> Instructions for the task
Keep only the lines from the start of the data through the line containing "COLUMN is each", and output them exactly.
+-------+
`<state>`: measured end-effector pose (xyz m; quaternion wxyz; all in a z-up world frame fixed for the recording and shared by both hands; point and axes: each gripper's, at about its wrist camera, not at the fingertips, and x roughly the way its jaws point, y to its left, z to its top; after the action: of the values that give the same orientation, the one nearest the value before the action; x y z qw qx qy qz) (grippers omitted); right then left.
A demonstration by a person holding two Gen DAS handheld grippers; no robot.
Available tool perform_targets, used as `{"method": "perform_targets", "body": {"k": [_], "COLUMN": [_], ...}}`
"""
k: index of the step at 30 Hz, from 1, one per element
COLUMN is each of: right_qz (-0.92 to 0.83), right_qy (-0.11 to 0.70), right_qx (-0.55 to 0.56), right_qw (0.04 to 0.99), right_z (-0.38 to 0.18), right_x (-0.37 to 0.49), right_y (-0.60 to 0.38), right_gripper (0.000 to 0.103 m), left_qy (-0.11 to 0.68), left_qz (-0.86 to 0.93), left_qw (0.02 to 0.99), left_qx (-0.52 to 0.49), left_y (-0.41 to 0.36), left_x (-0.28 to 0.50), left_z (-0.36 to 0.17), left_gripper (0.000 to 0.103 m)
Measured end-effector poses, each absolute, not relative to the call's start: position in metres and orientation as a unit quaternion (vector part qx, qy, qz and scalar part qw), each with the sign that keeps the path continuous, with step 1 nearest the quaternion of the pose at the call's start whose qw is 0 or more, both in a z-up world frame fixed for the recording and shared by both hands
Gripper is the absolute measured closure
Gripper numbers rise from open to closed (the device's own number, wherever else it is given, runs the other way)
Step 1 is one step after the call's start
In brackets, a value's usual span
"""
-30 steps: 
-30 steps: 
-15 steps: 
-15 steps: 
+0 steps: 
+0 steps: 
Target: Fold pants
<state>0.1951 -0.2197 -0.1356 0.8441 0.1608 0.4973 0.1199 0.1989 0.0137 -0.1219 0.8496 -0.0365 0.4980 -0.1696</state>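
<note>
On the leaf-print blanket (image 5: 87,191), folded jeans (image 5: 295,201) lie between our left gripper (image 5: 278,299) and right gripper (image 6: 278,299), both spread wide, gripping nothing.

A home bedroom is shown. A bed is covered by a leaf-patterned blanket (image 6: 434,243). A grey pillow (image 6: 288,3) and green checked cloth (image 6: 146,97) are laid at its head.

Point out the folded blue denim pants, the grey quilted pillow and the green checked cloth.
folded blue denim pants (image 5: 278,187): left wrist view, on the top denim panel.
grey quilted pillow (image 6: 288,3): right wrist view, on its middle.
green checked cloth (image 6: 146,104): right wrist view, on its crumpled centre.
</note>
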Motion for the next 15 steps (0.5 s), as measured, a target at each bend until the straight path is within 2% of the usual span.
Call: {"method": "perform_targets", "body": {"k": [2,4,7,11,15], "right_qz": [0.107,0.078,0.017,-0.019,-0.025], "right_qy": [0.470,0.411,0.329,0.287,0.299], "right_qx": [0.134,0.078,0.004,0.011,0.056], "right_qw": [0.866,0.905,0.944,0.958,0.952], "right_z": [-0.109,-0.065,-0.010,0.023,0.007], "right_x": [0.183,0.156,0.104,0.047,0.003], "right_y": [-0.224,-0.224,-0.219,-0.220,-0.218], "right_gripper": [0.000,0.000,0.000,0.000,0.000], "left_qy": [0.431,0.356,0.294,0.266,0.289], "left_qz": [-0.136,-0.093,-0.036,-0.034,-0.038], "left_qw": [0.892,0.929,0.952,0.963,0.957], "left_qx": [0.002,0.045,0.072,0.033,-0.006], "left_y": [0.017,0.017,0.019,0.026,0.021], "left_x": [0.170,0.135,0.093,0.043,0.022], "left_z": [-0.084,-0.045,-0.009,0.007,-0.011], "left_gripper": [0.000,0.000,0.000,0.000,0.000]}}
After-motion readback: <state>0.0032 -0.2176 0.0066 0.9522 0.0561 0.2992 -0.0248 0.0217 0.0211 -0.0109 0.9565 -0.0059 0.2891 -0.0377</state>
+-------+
> Response box
`<state>`: measured end-effector pose (xyz m; quaternion wxyz; all in a z-up world frame fixed for the recording and shared by both hands; point and axes: each gripper's, at about its wrist camera, not at the fingertips, and x roughly the way its jaws point, y to its left, z to its top; after the action: of the values that give the same orientation, the one nearest the value before the action; x y z qw qx qy qz) (grippers omitted); right then left.
A demonstration by a person holding two Gen DAS handheld grippers; no robot.
Available tool perform_targets, used as `{"method": "perform_targets", "body": {"k": [_], "COLUMN": [_], ...}}`
"""
k: index of the step at 30 Hz, from 1, one per element
COLUMN is each of: right_qz (-0.92 to 0.83), right_qy (-0.11 to 0.70), right_qx (-0.55 to 0.56), right_qw (0.04 to 0.99), right_z (-0.38 to 0.18), right_x (-0.37 to 0.49), right_y (-0.60 to 0.38), right_gripper (0.000 to 0.103 m), left_qy (-0.11 to 0.68), left_qz (-0.86 to 0.93), left_qw (0.02 to 0.99), left_qx (-0.52 to 0.49), left_y (-0.41 to 0.36), left_x (-0.28 to 0.50), left_z (-0.36 to 0.17), left_gripper (0.000 to 0.103 m)

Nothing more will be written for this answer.